Sono da tempo convinto che la vera risposta è abbandonare l’opzione di un sistema elettorale che conceda decisivi e artificiosi vantaggi a questo o quel partito. Ripristinare una rappresentanza che in principio riconosca a ciascun soggetto politico una presenza nelle istituzioni commisurata al consenso. E dare voce, non negare la parola, soprattutto quando la politica è chiamata a scelte difficili e dolorose, come oggi accade in tempi di grave crisi. La governabilità è un bene importante, che va però riferito non solo alle istituzioni, quanto al paese.

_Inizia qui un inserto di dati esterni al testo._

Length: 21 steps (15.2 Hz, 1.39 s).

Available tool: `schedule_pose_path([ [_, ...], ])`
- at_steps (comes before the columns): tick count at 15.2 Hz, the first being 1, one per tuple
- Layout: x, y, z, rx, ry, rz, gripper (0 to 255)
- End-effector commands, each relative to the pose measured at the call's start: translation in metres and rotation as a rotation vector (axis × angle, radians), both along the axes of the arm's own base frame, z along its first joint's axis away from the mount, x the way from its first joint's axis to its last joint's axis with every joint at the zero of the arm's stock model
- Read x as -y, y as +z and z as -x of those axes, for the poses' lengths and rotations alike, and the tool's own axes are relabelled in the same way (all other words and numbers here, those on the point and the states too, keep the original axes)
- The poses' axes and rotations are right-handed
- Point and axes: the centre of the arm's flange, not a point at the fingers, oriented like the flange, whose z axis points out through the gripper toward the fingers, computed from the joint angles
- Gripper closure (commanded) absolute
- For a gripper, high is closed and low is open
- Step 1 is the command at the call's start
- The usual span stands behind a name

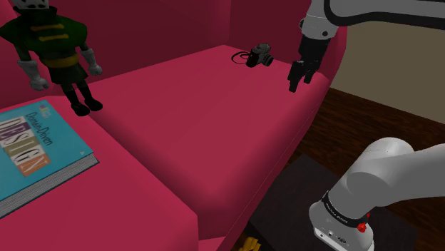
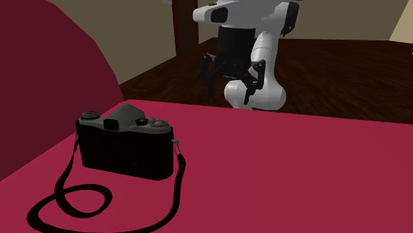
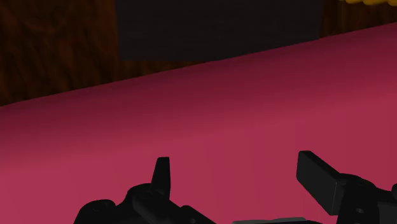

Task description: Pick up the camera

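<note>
We see the pincer [image 3: 235, 163], fingers apart, above the red sofa cushion [image 3: 222, 121]; beyond its edge lie dark wood floor [image 3: 51, 51] and what may be a black box [image 3: 216, 28].

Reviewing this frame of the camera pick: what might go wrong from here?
1. The open gripper hangs apart from the camera, over the sofa seat near its edge. Closing here would likely grab nothing.
2. The strap lies looped on the seat beside the camera. A finger may catch it, or it may drag on lifting.
3. The camera sits close to the backrest, which may crowd the fingers.
</note>
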Motion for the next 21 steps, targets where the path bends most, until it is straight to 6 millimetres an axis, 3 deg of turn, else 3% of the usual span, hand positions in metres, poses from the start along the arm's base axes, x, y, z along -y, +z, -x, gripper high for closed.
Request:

Renzi ha anche offerto un contentino a Letta, con una riforma del senato che può dare al governo l’agognato anno di vita. Peccato che sia una proposta pessima. Un senato non elettivo: che differenza c’è con una camera di nominati? Meglio chiuderlo. O, forse, meglio aprire le teste a qualche pensiero veramente innovativo. Questa sì che sarebbe una riforma.

  • Giacomo Casarino

    C’è da auspicare che i partiti che si vedrebbero esclusi dal Parlamento agitino politicamente la motivazione dell’incostituzionalità, se non altro come pretesto per difendere i loro interessi elettorali. Una legge fatta su misura dei due maggiori partiti, necessariamente macchinosa (e perciò difficilmente funzionante alla prova delle urne) troverà molti veti sul suo cammino. La quadratura del cerchio è impossibile, sempre che gli “altri” (rispetto ai due compari renzusconiani) non si lascino infinocchiare da qualche vaga promessa e, viceversa, facciano mancare la maggioranza alla proposta di legge “inemendabile”. (Che potrebbe, peraltro, non arrivare neppure al voto del Parlamento). A volte chi troppo vuole nulla stringe. Penalizzare poi le formazioni che non si coalizzino con una soglia di sbarramento all’8% non so se è una mossa indirizzata a colpire il Nuovo Centro Destra (nel caso non voglia coalizzarsi con Berlusconi); sicuramente farebbe fuori la rappresentanza della sinistra di alternativa. Chi volete che si coalizzi con formazioni dichiaratamente antisistema, anticapitaliste?